Apart from the images, repeat the data below exactly as written.

[Dataset excerpt]

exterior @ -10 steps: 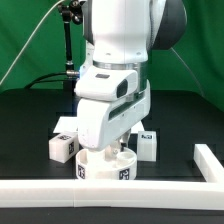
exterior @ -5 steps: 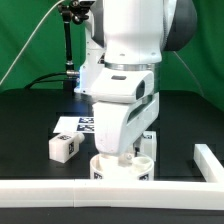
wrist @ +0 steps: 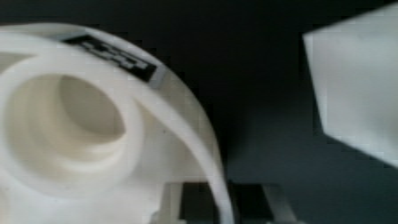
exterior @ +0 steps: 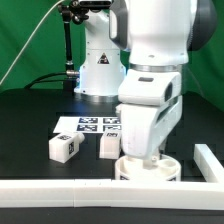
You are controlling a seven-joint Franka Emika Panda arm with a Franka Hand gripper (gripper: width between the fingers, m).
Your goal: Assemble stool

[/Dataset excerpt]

Solution for this task:
exterior @ -10 steps: 
exterior @ -5 steps: 
wrist @ +0 steps: 
exterior @ +0 steps: 
You are controlling a seven-joint Franka Emika Panda arm with a Franka Hand gripper (gripper: width between the fingers, m).
Your goal: Assemble stool

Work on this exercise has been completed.